En visite à Paris, où il a rencontré le président français Emmanuel Macron, Zelensky a averti que cette dérogation pourrait permettre à Moscou de renforcer ses capacités financières pour poursuivre le conflit. Selon lui, cette mesure pourrait rapporter jusqu’à 10 milliards de dollars supplémentaires à la Russie.
Le dirigeant ukrainien a également exprimé ses inquiétudes quant au risque que la guerre au Moyen-Orient détourne l’attention internationale de l’Ukraine. La flambée des prix du pétrole provoquée par les frappes américaines et israéliennes contre l’Iran profite indirectement à la Russie, a-t-il souligné.

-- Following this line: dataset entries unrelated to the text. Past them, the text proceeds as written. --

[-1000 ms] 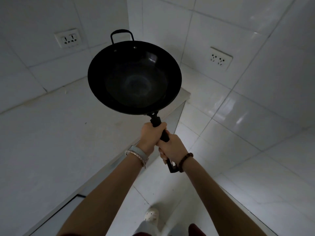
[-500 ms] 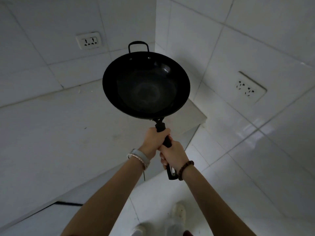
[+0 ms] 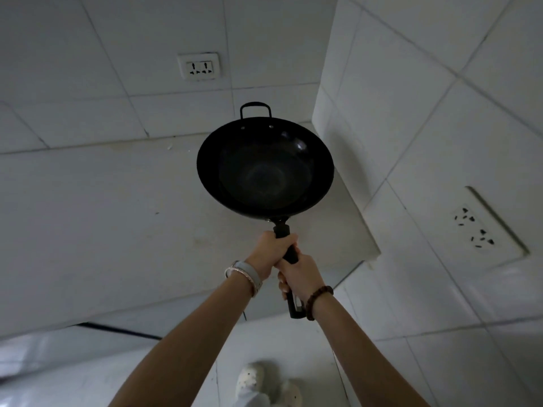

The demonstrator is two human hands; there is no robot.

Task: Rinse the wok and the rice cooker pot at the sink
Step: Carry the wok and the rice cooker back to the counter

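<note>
wok [image 3: 265, 168]: no brand, no stamp, no markings readable — dark inside and rim.
wok handle [image 3: 289, 254]: no lettering seen.
back-wall socket [image 3: 199, 66]: only pin slots, no text or rating legible.
right-wall socket [image 3: 477, 227]: slots only — nothing to read.
wristband [image 3: 249, 273]: no digits or logo visible.
countertop [image 3: 97, 218]: no labels or signs.
wall tiles [image 3: 411, 83]: no print.

A pale bench [image 3: 102, 230] runs under a tiled wall [image 3: 73, 83] that carries a white socket [image 3: 199, 66] above the bench's far edge. Right of the bench's corner, a second socket [image 3: 476, 227] sits on the side wall. White shoes [image 3: 249, 377] stand on the tiled floor [image 3: 426, 374].
</note>
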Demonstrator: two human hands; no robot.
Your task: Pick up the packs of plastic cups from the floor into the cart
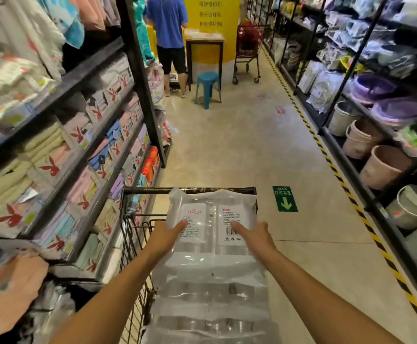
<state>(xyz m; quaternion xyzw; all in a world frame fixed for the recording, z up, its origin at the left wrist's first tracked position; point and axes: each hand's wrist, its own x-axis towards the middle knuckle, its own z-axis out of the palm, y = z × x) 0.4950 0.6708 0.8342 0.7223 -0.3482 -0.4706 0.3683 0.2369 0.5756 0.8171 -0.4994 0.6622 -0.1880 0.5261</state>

Lors d’une conférence à Sciences Po, Zelensky a déclaré que la crise au Moyen-Orient « n’apporte rien de bon à l’Ukraine », notant que l’attention mondiale s’oriente désormais davantage vers cette nouvelle zone de conflit.
La situation soulève également des inquiétudes concernant l’approvisionnement en armes occidentales pour Kiev, notamment les systèmes de défense aérienne. Plusieurs États du Golfe ont utilisé une grande quantité de missiles pour contrer les attaques iraniennes, ce qui pourrait réduire les stocks disponibles pour soutenir l’Ukraine.
Zelensky a affirmé que certains pays du Golfe avaient utilisé en quelques jours plus de missiles de défense Patriot PAC-3 contre les frappes iraniennes que l’Ukraine n’en avait reçu des États-Unis au cours des quatre dernières années. Cette situation risque, selon lui, d’aggraver la pénurie déjà critique de systèmes de défense aérienne dont souffre Kiev.